ACTIVITY: Please write out the listing beneath this sentence exactly, from its first line to the line with "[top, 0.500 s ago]", and stop there.

EXERCISE DATA:
==================================================
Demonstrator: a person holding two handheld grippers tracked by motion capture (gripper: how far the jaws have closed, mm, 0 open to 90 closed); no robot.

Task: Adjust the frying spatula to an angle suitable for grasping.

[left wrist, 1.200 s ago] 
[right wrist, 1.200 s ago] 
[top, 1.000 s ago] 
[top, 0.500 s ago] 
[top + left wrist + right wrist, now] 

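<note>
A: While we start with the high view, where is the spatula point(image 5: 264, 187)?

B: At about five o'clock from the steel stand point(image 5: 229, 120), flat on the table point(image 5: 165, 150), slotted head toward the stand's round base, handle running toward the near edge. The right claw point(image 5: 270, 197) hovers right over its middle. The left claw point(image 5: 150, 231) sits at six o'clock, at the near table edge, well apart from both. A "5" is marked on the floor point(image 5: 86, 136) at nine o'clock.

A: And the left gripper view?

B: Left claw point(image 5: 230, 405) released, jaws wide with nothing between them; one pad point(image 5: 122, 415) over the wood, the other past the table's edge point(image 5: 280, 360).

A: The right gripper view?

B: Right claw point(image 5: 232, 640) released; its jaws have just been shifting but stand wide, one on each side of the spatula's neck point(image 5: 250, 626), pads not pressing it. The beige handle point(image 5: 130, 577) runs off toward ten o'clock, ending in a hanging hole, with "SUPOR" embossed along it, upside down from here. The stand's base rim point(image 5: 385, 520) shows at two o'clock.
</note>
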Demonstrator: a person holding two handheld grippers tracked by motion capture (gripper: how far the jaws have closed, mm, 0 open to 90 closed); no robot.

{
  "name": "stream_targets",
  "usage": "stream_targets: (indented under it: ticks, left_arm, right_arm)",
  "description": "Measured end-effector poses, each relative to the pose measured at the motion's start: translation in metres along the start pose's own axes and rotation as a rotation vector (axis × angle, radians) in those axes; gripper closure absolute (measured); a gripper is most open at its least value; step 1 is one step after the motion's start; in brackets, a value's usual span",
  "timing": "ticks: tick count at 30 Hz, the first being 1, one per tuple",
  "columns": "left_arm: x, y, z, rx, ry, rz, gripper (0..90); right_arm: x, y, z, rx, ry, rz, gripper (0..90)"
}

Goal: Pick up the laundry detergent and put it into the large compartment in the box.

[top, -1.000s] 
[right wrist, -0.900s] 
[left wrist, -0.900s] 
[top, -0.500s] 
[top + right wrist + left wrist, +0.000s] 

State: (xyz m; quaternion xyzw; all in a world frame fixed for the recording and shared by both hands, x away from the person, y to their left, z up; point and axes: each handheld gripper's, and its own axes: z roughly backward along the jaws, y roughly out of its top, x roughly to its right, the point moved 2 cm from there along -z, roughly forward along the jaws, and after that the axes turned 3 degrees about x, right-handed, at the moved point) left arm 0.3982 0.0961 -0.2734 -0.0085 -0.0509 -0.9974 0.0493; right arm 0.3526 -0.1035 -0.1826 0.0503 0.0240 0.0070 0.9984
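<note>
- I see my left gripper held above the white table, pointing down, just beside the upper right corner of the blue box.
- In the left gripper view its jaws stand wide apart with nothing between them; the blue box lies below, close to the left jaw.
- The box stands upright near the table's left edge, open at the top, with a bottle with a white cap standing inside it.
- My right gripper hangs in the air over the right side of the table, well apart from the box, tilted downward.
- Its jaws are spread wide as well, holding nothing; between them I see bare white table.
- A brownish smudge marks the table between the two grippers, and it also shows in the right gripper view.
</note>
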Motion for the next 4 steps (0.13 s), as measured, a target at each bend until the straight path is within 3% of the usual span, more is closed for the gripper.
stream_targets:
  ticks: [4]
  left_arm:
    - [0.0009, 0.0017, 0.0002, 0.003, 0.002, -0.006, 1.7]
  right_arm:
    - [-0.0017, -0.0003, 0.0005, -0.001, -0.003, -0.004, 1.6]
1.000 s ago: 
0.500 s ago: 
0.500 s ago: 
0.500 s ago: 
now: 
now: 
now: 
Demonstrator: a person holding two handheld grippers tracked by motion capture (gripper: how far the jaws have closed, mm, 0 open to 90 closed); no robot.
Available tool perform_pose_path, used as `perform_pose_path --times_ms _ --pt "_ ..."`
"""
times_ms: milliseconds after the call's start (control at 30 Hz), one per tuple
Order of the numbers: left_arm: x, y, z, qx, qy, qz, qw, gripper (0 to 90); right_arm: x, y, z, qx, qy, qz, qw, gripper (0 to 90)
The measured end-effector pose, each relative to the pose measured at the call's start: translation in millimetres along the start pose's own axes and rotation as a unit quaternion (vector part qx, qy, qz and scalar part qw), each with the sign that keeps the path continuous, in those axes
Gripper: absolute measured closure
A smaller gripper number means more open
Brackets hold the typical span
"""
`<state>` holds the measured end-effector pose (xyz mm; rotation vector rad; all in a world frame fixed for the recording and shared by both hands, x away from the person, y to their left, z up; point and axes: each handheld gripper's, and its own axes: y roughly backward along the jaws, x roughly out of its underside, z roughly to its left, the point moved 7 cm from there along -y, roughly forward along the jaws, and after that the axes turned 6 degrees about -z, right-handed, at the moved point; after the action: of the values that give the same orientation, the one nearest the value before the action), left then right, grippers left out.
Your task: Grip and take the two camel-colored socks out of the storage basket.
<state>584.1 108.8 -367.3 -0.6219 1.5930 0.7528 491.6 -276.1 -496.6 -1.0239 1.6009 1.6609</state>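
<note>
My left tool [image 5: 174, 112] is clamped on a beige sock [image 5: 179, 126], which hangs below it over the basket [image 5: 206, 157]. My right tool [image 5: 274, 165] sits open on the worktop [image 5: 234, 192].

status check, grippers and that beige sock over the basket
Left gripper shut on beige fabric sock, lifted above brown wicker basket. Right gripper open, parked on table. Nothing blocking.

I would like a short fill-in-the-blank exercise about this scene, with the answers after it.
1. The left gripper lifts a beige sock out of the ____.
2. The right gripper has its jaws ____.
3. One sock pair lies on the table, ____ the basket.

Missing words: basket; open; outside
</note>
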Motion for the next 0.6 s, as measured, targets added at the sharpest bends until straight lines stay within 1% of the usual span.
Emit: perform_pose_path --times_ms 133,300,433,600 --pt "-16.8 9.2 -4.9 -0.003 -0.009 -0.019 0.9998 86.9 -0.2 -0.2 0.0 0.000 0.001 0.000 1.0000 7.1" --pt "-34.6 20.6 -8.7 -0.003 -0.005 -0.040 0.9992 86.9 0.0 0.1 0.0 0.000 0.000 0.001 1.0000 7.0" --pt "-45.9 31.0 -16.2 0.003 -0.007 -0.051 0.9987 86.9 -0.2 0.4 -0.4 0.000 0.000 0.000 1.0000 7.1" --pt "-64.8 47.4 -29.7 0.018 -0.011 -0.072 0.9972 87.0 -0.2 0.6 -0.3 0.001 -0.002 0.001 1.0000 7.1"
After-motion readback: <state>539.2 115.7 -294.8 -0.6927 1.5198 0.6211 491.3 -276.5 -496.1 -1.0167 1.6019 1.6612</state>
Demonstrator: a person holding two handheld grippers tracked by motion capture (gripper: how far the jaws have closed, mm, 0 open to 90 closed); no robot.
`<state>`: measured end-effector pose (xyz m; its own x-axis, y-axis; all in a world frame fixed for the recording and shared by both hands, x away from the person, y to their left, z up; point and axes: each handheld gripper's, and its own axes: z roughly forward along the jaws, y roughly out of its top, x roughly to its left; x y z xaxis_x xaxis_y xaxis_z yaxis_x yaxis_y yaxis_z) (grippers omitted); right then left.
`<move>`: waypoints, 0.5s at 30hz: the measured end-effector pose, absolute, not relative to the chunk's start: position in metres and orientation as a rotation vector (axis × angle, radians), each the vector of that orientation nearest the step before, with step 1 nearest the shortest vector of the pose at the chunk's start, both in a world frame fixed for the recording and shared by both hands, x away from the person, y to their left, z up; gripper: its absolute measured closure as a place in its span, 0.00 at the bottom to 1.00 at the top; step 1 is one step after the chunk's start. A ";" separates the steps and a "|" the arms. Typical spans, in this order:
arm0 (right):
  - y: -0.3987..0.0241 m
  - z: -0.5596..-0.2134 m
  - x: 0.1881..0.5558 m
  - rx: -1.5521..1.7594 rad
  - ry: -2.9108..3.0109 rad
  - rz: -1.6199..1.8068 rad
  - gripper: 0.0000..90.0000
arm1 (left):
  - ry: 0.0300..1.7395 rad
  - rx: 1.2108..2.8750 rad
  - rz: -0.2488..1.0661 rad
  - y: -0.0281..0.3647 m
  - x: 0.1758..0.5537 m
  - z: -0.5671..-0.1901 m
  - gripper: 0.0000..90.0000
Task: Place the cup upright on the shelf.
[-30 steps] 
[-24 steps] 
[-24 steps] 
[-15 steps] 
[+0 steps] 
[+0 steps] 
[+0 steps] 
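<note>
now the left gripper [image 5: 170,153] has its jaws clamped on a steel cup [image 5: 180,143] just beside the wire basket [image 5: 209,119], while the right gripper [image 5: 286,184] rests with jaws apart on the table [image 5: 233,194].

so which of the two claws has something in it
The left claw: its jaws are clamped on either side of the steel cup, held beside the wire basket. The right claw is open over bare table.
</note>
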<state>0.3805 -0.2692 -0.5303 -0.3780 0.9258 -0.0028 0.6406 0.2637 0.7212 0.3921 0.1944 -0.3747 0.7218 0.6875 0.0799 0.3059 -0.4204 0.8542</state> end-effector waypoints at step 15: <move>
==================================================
SOLUTION TO THE PROBLEM:
Demonstrator: a person holding two handheld grippers tracked by motion capture (gripper: how far the jaws have closed, mm, 0 open to 90 closed); no robot.

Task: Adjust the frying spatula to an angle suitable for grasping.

[left wrist, 1.200 s ago] 
[right wrist, 1.200 s ago] 
[top, 1.000 s ago] 
[top, 0.500 s ago] 

What was asked now has a complete answer.